Vadim, welcome to the show. I always like to start off with asking people about their journey and their background, like how long they’ve used Druid for, but you are actually one of the first people to use Druid.

[00:00:47.010] – Vadim Ogievetsky

Yeah, well, Reena, thanks so much for having me on the show. I’m very excited to be here. As you said, I’ve used Druid for quite a while, probably in terms of time, at least longer than anybody else has, because I was the first one, and I still remember that day where I was sitting next to Eric, who is kind of like the person that incepted the Druid idea and started the project. And this one time I was sitting next to him in an office and he sent me a query, he sent me a link on HipChat, and I went to it and the link was an API call and it dumped a bunch of data at me and I was like, what is this? What’s going on? And he was like, you just ran a Druid query. Okay, nice. And it all started from there. So it was a beautiful moment. One of those moments that you don’t appreciate how beautiful it is until you look at it. In hindsight, we were lucky enough to.

[00:01:59.050] – Reena Leone

Have Cheddar on the show, and he kind of gave us the Druid origin story, and then we even talked about a little bit about what’s coming. But actually, what is already here is what we’re talking about today, which is Druid 26. So from version one to now, I am excited to dive into what’s new with it. The last couple of years, there’s been a tremendous amount of work on Druid. I feel like to make it easier to use, to improve ingestion and queries, extending the architecture, the multistage query engine has opened up a lot of doors. And then here we are today at 26. What are some of the key features of this release?

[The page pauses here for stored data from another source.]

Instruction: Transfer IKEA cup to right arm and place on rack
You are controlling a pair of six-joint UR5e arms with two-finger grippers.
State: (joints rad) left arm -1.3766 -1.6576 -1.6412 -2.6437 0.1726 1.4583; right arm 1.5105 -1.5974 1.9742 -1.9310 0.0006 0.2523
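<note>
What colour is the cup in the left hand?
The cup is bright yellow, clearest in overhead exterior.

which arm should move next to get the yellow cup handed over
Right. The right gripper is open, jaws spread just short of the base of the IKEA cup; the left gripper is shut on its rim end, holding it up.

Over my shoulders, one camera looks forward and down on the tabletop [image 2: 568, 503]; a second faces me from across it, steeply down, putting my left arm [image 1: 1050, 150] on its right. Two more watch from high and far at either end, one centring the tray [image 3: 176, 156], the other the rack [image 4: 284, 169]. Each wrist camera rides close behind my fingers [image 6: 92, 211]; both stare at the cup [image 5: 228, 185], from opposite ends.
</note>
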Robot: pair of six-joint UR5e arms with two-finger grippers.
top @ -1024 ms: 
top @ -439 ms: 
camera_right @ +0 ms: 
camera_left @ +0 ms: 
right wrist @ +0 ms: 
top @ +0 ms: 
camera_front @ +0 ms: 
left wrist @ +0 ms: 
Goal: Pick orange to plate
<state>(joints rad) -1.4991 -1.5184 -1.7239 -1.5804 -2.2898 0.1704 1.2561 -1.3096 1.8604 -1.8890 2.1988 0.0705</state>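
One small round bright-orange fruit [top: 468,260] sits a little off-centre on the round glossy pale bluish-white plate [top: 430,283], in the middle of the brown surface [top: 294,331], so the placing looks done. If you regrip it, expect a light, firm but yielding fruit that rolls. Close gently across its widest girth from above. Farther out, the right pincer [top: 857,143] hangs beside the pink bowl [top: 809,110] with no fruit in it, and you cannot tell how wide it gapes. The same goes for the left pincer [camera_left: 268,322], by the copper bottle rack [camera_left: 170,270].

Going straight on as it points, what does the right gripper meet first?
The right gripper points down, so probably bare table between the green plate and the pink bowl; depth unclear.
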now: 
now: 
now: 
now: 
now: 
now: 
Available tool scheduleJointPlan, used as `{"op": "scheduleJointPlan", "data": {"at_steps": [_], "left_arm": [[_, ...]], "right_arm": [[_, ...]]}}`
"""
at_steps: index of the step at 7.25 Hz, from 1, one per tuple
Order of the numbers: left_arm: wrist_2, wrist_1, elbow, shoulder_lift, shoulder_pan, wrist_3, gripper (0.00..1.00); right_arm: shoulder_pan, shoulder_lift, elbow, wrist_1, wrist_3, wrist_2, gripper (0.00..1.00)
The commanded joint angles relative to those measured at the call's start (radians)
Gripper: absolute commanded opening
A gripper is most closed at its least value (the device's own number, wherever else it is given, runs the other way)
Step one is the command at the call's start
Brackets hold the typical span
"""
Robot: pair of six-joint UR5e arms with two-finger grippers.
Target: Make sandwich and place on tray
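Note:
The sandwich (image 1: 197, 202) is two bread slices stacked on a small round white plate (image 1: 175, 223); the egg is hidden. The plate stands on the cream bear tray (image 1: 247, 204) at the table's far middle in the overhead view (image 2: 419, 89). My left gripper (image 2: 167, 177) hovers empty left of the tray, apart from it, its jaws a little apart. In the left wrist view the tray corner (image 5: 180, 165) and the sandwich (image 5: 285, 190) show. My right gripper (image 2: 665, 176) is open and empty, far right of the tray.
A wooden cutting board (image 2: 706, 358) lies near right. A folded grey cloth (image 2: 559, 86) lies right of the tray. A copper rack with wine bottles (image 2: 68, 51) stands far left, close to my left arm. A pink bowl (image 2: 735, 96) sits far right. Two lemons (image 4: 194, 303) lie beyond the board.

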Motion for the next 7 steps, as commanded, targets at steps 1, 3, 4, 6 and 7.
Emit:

[00:02:38.760] – Vadim Ogievetsky

Yeah, well, as you said, there’s been so much work on Druid lately and so much cool stuff getting added. And one of the big things that we’re driving towards with the project is making it so that Druid has a SQL compatible interface to people. So, you know, SQL, you’re familiar with SQL databases, you come to Druid and you have a great level of familiarity. And I think the stuff that’s coming in this release is really in that theme. There’s kind of like two big things that I guess I want to talk about. There’s the knot of features around arrays. So there’s ability to store arrays as top level columns, ability to unnest those arrays, and then Schema Discovery, that will store arrays for you. So SQL compatible arrays as well, I should add. And then there’s also the ability to do shuffle joins. So joining a large amount of data to another large data set is not possible. And that’s very exciting. And obviously that’s something that kind of is expected from a SQL system. And here we are adding that. Obviously the way you interface with that is with the SQL join keyword. So I’m excited to dive into those things and I don’t know where do you want to start?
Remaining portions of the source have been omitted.